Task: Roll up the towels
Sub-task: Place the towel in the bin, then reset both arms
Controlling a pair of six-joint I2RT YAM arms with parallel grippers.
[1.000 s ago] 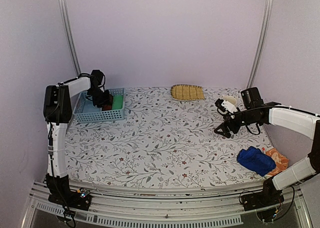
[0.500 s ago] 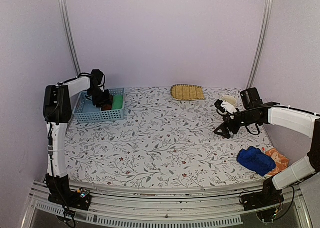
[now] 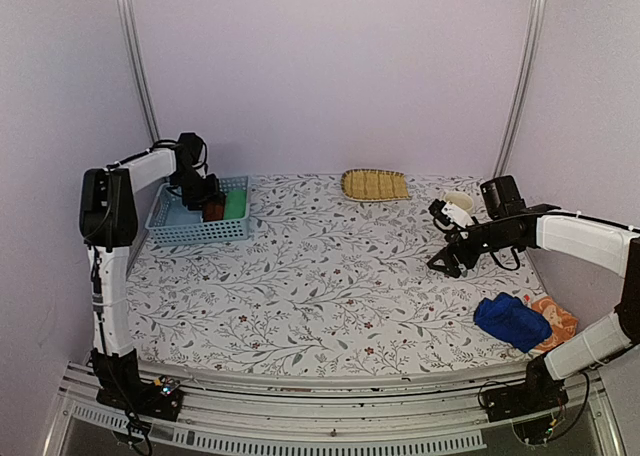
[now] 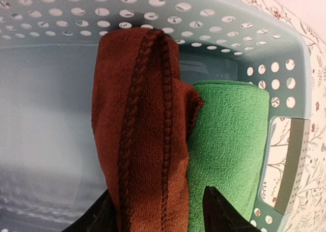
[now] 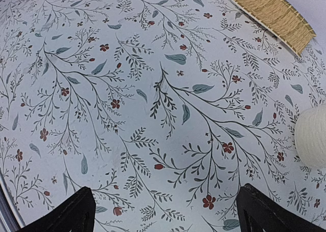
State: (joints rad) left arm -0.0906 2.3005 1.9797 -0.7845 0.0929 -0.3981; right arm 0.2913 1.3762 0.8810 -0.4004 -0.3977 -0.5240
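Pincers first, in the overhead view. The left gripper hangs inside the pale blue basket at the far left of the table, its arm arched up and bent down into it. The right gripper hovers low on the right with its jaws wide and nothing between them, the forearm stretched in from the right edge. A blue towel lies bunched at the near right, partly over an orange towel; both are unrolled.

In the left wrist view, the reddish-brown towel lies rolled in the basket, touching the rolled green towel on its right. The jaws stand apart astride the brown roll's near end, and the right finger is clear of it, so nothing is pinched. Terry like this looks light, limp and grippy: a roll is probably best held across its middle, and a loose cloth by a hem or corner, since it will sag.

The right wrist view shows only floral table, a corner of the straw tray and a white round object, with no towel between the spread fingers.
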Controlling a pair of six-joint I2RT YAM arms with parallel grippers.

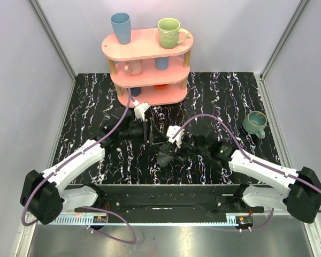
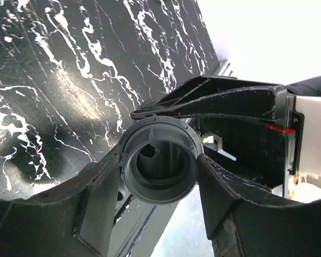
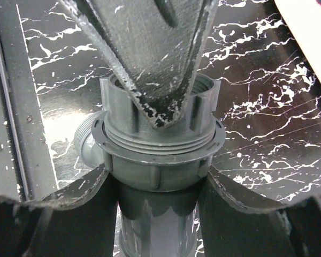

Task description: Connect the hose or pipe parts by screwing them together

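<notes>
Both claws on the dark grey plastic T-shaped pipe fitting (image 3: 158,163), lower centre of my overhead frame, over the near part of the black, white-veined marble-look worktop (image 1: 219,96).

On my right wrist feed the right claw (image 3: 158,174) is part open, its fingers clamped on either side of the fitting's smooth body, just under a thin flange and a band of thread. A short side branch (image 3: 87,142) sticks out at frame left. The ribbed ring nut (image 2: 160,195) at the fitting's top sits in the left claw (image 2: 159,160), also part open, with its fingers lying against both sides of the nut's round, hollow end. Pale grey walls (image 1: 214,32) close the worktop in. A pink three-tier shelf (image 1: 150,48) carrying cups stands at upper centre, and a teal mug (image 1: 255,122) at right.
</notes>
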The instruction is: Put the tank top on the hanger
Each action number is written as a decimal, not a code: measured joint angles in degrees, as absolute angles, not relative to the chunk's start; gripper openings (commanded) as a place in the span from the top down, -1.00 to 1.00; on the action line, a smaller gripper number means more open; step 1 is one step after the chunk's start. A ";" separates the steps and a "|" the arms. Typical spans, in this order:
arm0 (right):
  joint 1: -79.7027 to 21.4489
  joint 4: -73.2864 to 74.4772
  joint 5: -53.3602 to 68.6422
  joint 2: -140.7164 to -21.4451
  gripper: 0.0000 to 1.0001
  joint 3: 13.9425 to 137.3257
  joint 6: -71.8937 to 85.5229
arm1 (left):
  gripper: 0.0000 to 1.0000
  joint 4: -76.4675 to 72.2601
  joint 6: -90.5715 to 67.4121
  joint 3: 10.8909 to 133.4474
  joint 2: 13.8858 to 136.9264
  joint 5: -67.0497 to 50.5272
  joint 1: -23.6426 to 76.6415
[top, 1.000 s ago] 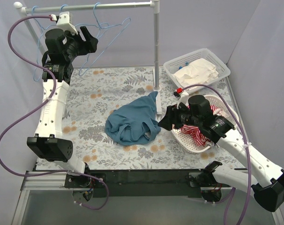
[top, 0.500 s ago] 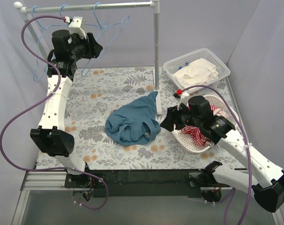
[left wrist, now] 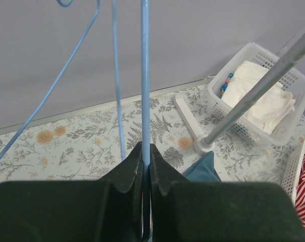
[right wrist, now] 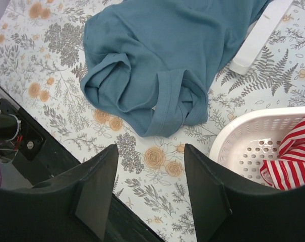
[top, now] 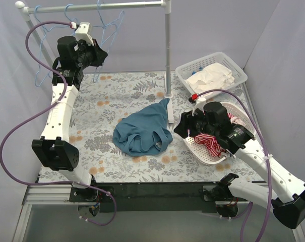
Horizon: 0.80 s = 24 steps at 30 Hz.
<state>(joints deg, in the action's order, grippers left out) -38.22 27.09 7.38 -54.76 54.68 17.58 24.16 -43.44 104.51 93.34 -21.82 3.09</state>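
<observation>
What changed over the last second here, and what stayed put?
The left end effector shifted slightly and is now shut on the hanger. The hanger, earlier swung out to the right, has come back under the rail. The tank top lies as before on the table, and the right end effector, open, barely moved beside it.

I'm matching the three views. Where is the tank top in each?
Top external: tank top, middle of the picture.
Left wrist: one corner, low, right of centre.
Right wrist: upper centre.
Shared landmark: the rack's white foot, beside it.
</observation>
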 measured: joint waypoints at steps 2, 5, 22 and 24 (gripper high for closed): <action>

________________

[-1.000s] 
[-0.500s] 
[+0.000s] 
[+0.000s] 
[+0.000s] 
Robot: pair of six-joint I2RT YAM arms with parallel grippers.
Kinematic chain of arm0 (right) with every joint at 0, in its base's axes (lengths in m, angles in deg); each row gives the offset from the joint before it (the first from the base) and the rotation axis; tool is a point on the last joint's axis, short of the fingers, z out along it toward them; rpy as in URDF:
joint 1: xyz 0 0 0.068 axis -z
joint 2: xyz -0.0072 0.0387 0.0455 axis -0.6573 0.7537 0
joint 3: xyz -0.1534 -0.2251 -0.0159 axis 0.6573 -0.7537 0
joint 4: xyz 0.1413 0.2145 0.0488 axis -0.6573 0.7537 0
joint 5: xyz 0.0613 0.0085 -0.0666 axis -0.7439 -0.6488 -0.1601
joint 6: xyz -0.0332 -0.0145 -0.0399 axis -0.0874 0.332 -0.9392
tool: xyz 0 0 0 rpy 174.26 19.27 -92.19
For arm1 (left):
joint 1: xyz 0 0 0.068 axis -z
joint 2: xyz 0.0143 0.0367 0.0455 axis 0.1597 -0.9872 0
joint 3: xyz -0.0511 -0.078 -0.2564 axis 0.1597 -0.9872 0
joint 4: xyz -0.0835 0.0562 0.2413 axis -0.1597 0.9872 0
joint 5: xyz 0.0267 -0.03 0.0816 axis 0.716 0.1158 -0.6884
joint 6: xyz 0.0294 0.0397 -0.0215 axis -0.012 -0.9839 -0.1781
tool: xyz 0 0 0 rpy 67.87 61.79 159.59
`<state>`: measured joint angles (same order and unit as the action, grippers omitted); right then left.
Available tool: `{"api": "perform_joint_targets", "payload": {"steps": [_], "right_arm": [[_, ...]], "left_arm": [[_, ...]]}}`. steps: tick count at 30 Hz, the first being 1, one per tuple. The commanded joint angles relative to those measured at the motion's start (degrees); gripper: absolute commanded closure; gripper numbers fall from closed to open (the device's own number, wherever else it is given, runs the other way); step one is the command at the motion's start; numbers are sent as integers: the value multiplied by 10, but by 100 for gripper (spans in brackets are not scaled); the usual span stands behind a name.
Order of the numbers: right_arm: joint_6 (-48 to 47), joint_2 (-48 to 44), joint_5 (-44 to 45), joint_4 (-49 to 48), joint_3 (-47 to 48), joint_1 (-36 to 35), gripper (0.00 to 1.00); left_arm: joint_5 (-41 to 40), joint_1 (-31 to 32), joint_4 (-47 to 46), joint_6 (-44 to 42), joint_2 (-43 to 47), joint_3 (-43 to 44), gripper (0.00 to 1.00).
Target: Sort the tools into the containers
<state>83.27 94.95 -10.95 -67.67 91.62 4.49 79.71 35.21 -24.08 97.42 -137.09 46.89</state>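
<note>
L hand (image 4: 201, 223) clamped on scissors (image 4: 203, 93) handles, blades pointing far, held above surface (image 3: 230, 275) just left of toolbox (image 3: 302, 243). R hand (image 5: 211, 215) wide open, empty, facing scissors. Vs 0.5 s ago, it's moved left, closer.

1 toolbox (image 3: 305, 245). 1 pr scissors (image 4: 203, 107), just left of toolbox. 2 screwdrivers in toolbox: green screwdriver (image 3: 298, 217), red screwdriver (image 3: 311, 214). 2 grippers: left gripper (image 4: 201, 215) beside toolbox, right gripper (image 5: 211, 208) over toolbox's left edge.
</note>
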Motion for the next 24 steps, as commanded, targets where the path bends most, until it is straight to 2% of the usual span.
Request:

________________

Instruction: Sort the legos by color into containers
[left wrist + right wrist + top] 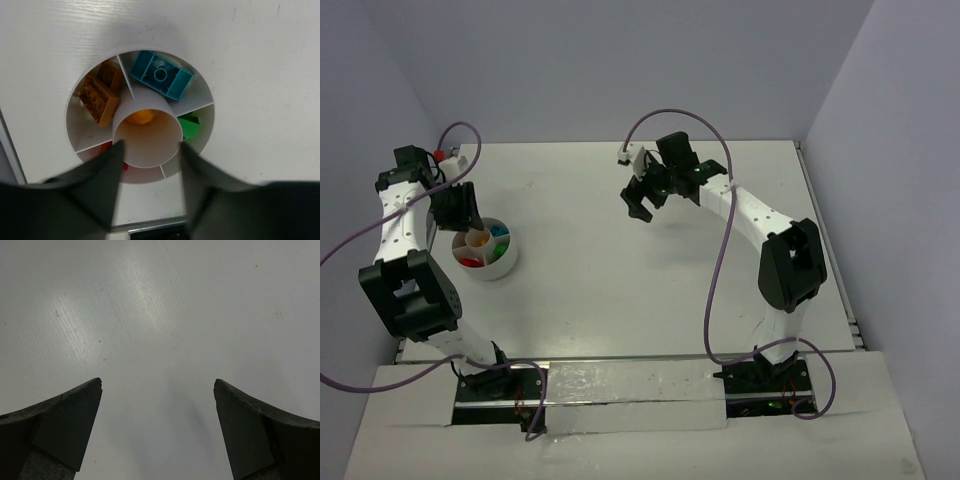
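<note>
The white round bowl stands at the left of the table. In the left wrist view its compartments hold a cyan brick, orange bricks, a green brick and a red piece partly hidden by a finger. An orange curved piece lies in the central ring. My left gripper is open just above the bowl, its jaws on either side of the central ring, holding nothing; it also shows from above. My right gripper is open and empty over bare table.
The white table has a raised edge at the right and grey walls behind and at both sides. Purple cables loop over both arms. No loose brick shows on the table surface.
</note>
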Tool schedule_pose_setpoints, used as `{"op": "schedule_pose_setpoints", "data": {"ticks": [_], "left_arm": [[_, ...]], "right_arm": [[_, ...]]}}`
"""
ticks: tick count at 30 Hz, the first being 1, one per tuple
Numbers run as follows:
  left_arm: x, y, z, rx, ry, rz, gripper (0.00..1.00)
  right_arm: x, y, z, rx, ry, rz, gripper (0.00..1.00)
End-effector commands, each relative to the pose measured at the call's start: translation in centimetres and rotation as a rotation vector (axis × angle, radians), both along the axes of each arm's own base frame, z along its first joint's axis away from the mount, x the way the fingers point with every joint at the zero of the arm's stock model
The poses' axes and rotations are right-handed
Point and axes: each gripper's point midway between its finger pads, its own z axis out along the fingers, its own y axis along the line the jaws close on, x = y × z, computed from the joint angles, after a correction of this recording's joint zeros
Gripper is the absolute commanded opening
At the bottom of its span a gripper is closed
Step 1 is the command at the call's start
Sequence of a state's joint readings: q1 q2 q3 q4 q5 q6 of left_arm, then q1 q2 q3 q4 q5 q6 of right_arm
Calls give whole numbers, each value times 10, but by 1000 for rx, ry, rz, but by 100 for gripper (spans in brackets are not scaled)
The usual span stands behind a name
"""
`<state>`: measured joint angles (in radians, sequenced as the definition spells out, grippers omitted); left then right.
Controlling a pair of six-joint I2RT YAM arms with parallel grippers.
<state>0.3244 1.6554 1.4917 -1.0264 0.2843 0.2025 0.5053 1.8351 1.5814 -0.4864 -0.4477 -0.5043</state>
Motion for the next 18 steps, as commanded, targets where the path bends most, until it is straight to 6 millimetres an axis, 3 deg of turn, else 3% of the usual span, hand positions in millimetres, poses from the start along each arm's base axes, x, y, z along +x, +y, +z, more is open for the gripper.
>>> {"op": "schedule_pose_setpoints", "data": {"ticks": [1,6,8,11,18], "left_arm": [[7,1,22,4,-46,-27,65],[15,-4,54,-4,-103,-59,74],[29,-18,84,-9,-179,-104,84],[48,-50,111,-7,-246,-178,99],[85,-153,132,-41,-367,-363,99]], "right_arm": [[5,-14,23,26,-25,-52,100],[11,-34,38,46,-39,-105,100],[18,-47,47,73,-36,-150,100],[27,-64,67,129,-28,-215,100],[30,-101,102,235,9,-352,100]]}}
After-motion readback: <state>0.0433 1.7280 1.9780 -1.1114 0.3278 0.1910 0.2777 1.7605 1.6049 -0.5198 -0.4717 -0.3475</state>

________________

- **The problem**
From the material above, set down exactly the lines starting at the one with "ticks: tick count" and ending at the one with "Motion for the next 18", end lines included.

- **Output of the exercise**
ticks: tick count at 30 Hz, the first being 1, one per tuple
Numbers run as follows:
  left_arm: x, y, z, rx, ry, rz, gripper (0.00..1.00)
  right_arm: x, y, z, rx, ry, rz, gripper (0.00..1.00)
End-effector commands, each relative to the pose measured at the call's start: translation in centimetres and rotation as a rotation vector (axis × angle, radians), both along the axes of each arm's own base frame, z along its first joint's axis away from the mount, x the way the fingers point with every joint at the zero of the arm's stock model
The poses' axes and rotations are right-handed
Point and axes: each gripper's point midway between its finger pads, its own z axis out along the fingers, its own y axis along the line the jaws close on, x = y × z, computed from the joint angles, after a correction of this recording's joint zeros
Gripper is the absolute commanded opening
At the bottom of its span a gripper is closed
Step 1 is the command at the call's start
Sequence of a state's joint readings: q1 q2 q3 q4 q5 q6 of left_arm, then q1 q2 q3 q4 q5 q6 of right_arm
Calls give whole numbers, each value times 10, but by 1000 for rx, ry, rz, but by 100 for gripper (spans in brackets are not scaled)
The usual span stands behind a name
"""
`<state>`: measured joint angles (in radians, sequenced as the definition spells out, grippers omitted); left then right.
Controlling a pair of six-joint I2RT YAM arms with parallel grippers.
<state>0.3244 1.6554 1.4917 -1.0264 0.2843 0.2025 0.5053 1.8351 1.5814 -0.4864 -0.4477 -0.5043</state>
Motion for the next 18 steps, as commanded, targets where the path bends most, until it is straight to 6 millimetres an axis, 3 deg of turn, else 3% of the usual span, hand positions in millimetres, poses from the start along each arm's base axes, x, y, z along +x, +y, +z, more is open for the gripper.

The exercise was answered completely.